~転生悪役令嬢の裏道攻略~ シークレットキャラとたどり着く、処刑回避後のハッピーエンド

「味というか、食感が全然変わるのよ。えーと、たとえば氷は温めると水に変わるわよね? それは雪も同じで、雪と氷、元は同じなのにそれらが違う形をしているのは、その、過程っていったらいいのかな、それぞれのでき方が違うからで……。溶けた雪が再度冷え固まって地面に氷を張るように、チョコレートもあんな感じで形を工夫して整えてあげると、口触りが変わっておいしく感じるの」
「うーん、よくわからないけど、確かにシャーベットと削る前の氷では、口当たりはまったく変わるかな。粒の大きさの違いが口にした時の印象を大きく変える、とかいうことなのかな」
「あはは、そ、そんなとこでしょうね。私も専門家じゃないから、詳しくは知らないんだけど」

 その辺り、ジェミーも深く原理を理解しているわけではないから細かくつっ込まれたら負けだ。自分でも、過去に読んだ本で各温度帯でのココアバターの結晶の形状が、硬化した時の舌に与える刺激の強さを著しく左右する、だとか説明されたところでちんぷんかんぷんだったのだから。なので……。

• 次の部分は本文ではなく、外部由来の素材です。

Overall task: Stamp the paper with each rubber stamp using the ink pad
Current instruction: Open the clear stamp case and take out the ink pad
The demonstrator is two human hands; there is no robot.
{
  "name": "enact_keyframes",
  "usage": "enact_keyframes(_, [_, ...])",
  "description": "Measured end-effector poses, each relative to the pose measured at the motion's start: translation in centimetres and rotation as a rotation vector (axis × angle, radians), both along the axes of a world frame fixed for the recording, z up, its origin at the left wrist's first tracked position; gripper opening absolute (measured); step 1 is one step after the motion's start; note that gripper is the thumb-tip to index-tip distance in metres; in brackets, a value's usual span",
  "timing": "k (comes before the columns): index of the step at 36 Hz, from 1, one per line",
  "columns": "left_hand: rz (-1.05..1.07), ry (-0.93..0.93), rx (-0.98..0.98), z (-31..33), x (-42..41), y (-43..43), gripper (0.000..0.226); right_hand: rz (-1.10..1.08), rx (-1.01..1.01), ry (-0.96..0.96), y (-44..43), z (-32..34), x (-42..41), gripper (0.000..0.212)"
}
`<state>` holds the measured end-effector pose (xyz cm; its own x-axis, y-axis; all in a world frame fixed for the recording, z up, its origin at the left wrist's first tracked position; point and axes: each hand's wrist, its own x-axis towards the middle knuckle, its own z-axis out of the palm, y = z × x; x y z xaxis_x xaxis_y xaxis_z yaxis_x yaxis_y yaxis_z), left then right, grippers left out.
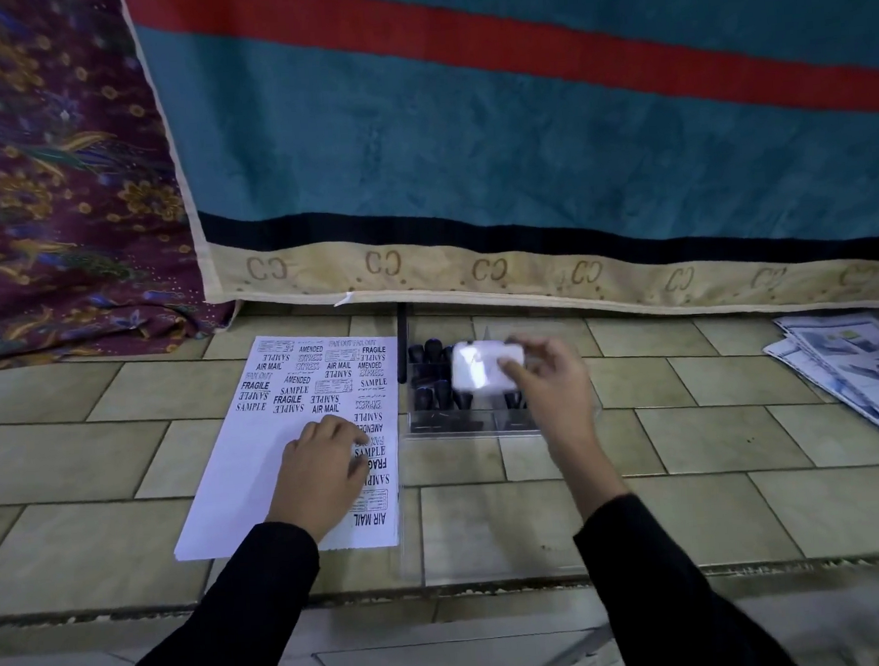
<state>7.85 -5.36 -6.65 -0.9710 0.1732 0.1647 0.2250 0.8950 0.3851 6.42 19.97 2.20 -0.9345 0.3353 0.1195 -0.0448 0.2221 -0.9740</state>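
A white sheet of paper (239,463) lies on the tiled floor, covered along its top and right side with black stamped words such as SAMPLE, FRAGILE and AIR MAIL. My left hand (322,473) rests flat on the paper's lower right part, fingers spread. To the right stands a clear plastic case (464,426) holding several black rubber stamps (431,354). My right hand (548,377) hovers over the case and grips a blurred white rectangular box (483,368), probably the ink pad. The box hides some of the stamps.
A teal cloth with a red stripe and beige border (519,147) hangs behind the case. A patterned maroon fabric (57,176) lies at the left. A stack of printed papers (856,364) sits at the far right. A clear lid (490,530) lies in front of the case.
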Motion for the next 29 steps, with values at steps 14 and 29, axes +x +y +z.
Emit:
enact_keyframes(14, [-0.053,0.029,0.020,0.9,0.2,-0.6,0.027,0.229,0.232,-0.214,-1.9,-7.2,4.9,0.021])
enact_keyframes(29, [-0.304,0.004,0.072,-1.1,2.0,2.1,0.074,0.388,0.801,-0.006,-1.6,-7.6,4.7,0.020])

「うんうん。さすが公爵令嬢にふさわしい知識量だ。ボクはそんな君と古くから知り合えていて、大変誇らしいよ」

 とかカーライルに褒めそやされたって、アハアハ苦笑いを返すのが関の山。
 そんなことより、ここまで来れたならもうとにかく理論より実践しかない。前もって手紙を送り、準備を進めておいてもらったチョコレート専用の巨大工場に乗り入れると、馬車たちから続々と材料を運び込み、ジェミーたちは最後の難関に挑む。